**WORK ORDER:** Please copy the listing that follows exactly, leaving out any pictures.

________________

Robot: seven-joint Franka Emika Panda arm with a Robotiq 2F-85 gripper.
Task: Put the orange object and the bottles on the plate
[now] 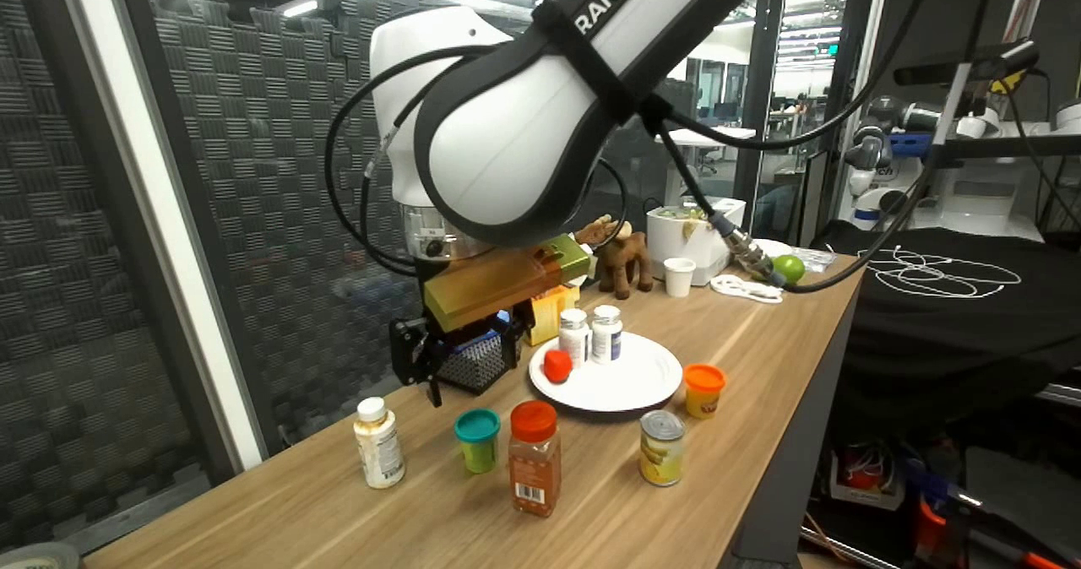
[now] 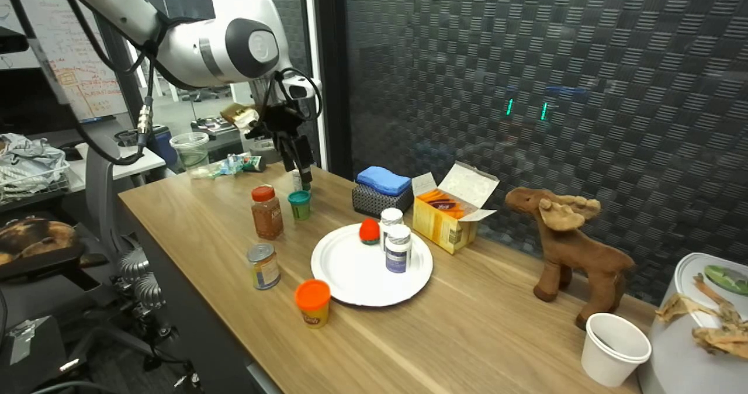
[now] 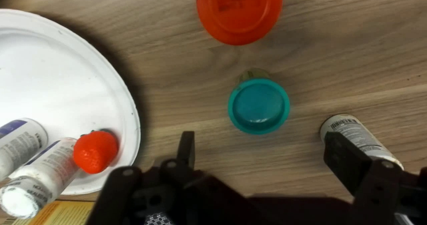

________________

**EXERCISE OUTPUT:**
Robot: seven-joint Franka Emika Panda arm with a Robotiq 2F-85 gripper.
Task: Put the orange object and the bottles on the plate
[now] 
[now] 
[now] 

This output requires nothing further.